# exact size of Sage DB baskets?



## alex68 (Apr 19, 2015)

I would like to buy aConcept Art Tamper so wonder if 58.5 mm base could fit to my SDB baskets?


----------



## Dylan (Dec 5, 2011)

I would grab some digital calipers which are always useful to have, and measure yourself.


----------



## NickdeBug (Jan 18, 2015)

58.5mm will fit assuming Concept Art tolerance is good.

If you are looking for a good tamper then Torr would be a better bet. Give @coffeechap a

shout.


----------



## alex68 (Apr 19, 2015)

thanks for the advice,I'm going to buy Concept Art Calibrated one soon 58.5 mm


----------



## AMCD300 (Feb 11, 2016)

alex68 said:


> thanks for the advice,I'm going to buy Concept Art Calibrated one soon 58.5 mm


Alex - did you find what you were looking for with a replacement DB Tamper? I am considering a nice polished wooden handled Motta 58mm tamper to replace the plastic magnetic standard one, but I read on the forum that I could get better results with a 58.3m to 58.5mm item. Did the 58.5mm do the job?


----------



## Drusy (Sep 8, 2015)

AMCD300 said:


> Alex - did you find what you were looking for with a replacement DB Tamper? I am considering a nice polished wooden handled Motta 58mm tamper to replace the plastic magnetic standard one, but I read on the forum that I could get better results with a 58.3m to 58.5mm item. Did the 58.5mm do the job?

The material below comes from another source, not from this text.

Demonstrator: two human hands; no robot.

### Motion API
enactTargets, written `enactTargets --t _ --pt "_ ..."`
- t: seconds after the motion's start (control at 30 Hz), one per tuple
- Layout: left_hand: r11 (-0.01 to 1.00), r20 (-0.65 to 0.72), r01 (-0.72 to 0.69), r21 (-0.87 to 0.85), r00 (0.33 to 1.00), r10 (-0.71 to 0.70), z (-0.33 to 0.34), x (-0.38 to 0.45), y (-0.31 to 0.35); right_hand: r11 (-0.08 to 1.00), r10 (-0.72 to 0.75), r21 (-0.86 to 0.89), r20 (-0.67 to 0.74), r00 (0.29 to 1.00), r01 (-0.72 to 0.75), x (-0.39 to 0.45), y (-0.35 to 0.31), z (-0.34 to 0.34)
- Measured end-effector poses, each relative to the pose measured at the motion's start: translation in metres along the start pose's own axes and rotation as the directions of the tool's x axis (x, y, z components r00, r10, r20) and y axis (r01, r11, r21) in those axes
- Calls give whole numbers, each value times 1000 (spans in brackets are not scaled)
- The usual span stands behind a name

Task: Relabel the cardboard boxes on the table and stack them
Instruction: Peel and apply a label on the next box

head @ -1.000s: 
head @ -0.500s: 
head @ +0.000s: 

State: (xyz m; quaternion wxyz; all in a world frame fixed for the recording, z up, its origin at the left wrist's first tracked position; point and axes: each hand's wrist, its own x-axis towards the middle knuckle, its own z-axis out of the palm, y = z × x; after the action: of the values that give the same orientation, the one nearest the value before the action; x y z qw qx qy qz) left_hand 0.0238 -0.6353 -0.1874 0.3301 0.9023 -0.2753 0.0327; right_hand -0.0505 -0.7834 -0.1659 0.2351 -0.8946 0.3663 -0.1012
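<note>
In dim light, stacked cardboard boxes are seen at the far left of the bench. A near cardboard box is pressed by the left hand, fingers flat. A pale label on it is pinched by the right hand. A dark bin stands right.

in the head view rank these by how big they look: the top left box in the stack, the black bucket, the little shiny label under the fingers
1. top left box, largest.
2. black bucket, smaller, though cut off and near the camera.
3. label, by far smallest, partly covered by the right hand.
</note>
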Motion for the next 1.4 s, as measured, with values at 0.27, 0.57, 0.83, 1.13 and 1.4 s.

I've got a Sage DB and just got a Knock 585 heft and it works great with stock basket!


----------



## urbanbumpkin (Jan 30, 2013)

The stock baskets seem to be similar size to VSTs. 58.4 and 58.5 work well for me.


----------



## AMCD300 (Feb 11, 2016)

Thanks guys - good advice. I haven't seen a Knock tamper yet but I will check them out right away.

If I can add a further twist to this line of enquiry:

(a) Are the stock baskets 'good enough' to be getting along with or is there enough benefit from upgrading to VSTs? I have read online that DB baskets are 'comparable' to VSTs.

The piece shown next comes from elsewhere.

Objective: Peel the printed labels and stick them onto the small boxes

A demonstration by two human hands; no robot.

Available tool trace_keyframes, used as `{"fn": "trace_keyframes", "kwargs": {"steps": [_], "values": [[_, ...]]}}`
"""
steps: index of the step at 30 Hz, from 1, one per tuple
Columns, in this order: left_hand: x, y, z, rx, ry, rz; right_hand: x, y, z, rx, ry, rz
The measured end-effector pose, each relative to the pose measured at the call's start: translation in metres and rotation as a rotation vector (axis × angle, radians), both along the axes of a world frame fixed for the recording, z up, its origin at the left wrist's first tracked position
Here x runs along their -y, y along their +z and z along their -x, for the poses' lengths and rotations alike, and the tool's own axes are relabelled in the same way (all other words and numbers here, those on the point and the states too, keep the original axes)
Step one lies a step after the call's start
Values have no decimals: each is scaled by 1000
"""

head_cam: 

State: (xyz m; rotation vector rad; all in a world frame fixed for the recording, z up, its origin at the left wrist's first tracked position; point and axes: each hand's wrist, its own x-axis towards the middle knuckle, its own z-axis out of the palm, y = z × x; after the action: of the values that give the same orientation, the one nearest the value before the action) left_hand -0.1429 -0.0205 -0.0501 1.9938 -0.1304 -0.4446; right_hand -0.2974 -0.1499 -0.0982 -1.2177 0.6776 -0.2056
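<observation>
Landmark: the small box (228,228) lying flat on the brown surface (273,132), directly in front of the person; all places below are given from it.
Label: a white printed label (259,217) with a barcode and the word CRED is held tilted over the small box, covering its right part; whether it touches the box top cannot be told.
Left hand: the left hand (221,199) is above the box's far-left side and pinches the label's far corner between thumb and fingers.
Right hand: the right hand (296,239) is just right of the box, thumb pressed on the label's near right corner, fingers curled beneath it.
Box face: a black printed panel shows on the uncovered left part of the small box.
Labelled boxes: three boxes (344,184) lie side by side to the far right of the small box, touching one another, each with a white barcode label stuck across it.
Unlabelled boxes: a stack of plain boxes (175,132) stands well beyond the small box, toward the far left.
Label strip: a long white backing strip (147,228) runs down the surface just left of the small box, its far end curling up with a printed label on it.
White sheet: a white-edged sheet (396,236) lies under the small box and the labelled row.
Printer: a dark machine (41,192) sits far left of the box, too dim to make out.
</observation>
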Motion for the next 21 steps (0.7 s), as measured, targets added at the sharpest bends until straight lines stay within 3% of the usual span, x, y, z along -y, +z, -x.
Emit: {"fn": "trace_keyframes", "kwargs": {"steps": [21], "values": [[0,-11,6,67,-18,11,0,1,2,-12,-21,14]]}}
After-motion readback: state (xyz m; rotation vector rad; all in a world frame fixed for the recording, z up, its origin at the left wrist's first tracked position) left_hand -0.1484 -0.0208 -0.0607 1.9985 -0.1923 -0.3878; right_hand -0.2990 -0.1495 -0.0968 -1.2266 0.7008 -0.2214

(b) If VSTs will deliver the results which dose brings me to the best 'ball park'? Am I better to start with the VST 18g (17-19g) or the 22g (21-23g)? I understand that adjusting tamp pressure and grind size means I can probably choose either but if I had to buy one (they are 22 pounds each!) which would you recommend?

© Ridged or ridgeless baskets for the DB PF?

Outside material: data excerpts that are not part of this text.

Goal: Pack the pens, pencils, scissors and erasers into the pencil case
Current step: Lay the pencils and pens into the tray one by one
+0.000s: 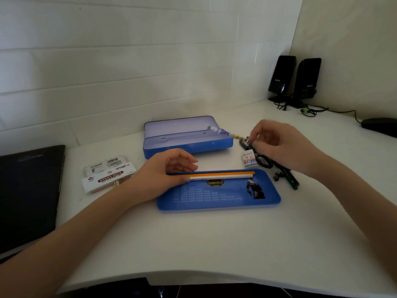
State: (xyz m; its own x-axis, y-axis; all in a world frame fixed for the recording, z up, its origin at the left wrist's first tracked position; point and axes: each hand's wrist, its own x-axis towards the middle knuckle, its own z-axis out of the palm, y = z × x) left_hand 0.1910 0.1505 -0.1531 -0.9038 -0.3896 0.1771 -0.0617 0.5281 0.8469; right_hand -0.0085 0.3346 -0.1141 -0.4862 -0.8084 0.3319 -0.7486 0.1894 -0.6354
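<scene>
Open case (189, 143) at the desk's (214, 244) centre, its tray (219, 198) in front carrying two pencils (221, 175): light, stiff, apt to roll, so take them mid-shaft. Your left hand (163, 175) rests loose beside them, holding nothing. Your right hand (277, 143) pinches a blurred pen (225, 134) over the pile by the eraser (249, 160). Scissors (265, 161) partly hidden beneath it.
</scene>
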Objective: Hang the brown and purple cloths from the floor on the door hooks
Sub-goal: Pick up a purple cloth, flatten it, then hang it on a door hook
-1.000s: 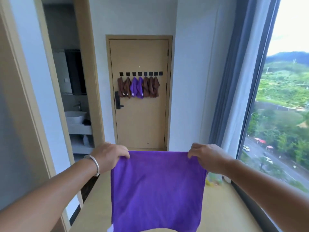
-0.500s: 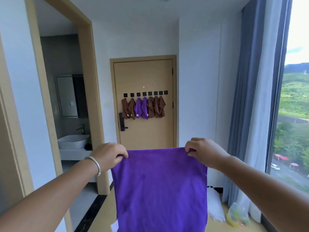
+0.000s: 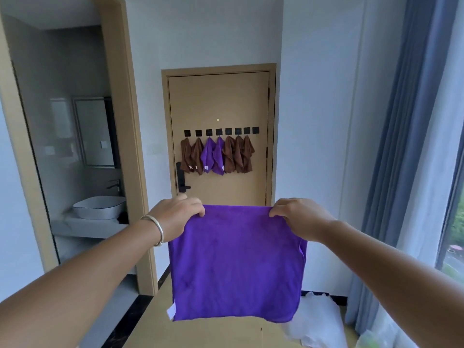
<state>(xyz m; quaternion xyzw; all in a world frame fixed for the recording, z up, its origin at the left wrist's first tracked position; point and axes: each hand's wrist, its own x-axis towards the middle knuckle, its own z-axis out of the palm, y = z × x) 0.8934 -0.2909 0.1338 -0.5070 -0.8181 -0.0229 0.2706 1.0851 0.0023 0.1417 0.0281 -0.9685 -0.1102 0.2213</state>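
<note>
A purple cloth (image 3: 236, 267) hangs flat in front of me, held up by its two top corners. My left hand (image 3: 175, 214) pinches the left corner and my right hand (image 3: 298, 219) pinches the right corner. Straight ahead stands a tan door (image 3: 218, 101) with a row of black hooks (image 3: 221, 132). Brown cloths (image 3: 191, 155) and two purple cloths (image 3: 213, 156) hang from those hooks, with more brown cloths (image 3: 238, 156) to the right. The rightmost hook (image 3: 255, 130) is bare.
A bathroom opening with a white basin (image 3: 99, 207) lies to the left behind a tan door frame (image 3: 125, 146). White plastic bags (image 3: 316, 317) lie on the floor at the right, by blue curtains (image 3: 406, 146) and a window. A black door handle (image 3: 181, 178) sits left of the cloths.
The view has tilted upward, so the door and hooks sit lower in frame and appear a little closer. Both hands keep holding the purple cloth by its top corners.
</note>
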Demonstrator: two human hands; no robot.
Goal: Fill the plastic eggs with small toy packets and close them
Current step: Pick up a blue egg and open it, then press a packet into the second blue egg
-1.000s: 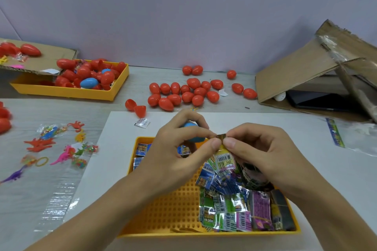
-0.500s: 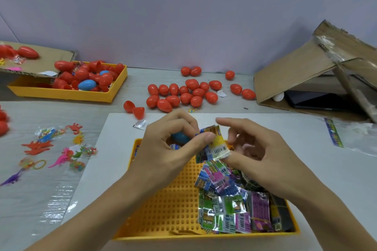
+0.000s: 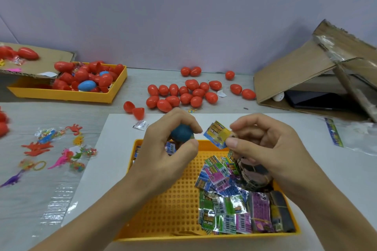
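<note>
Curled round a blue plastic egg (image 3: 182,133), the left hand (image 3: 167,149) grips it with the fingers arched over its top and the thumb lying across its near side, so that only part of the shell shows between them. Whether that egg is open or closed I cannot tell. The left forearm rises from the lower left, with the wrist over the near yellow tray (image 3: 179,206). The right hand (image 3: 265,149) pinches a small toy packet (image 3: 217,134), blue and yellow, by its right edge between thumb and forefinger; the other fingers are loosely bent behind. The packet stands tilted, just beside the egg and apart from it, above the tray's far rim. The right forearm comes up from the lower right across the tray's corner.

Below the hands, the tray's right half holds a heap of toy packets (image 3: 226,206) in green, pink and blue, with banded bundles (image 3: 263,212) at its right side. The tray stands on a white sheet (image 3: 318,169). Farther back, a cluster of closed red eggs (image 3: 183,93) lies on the table, with two open red halves (image 3: 133,109) nearer the left. A second yellow tray (image 3: 67,96) at far left holds red eggs and one blue egg (image 3: 86,85). Loose rubbery toy figures (image 3: 38,146) lie at left, and a cardboard box (image 3: 306,75) at right.
</note>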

(d) I am considering a naked portafilter - is this a no-brainer?

Thanks in advance.

Andy


----------



## AMCD300 (Feb 11, 2016)

Oh my - the Knock Heft 585 is beautiful...in a 'coffee tamper' kind of way!


----------



## urbanbumpkin (Jan 30, 2013)

Taste wise I don't think there's a huge difference between an 18g VST and the stock basket IMO. I think the majority of guys on here would struggle to tell the difference between the two on a blind taste test.

I prefer ridgeless as its easier to get out of the basket out.

I've got a 15, 18 and a 20g VST. I use 18 more than the others.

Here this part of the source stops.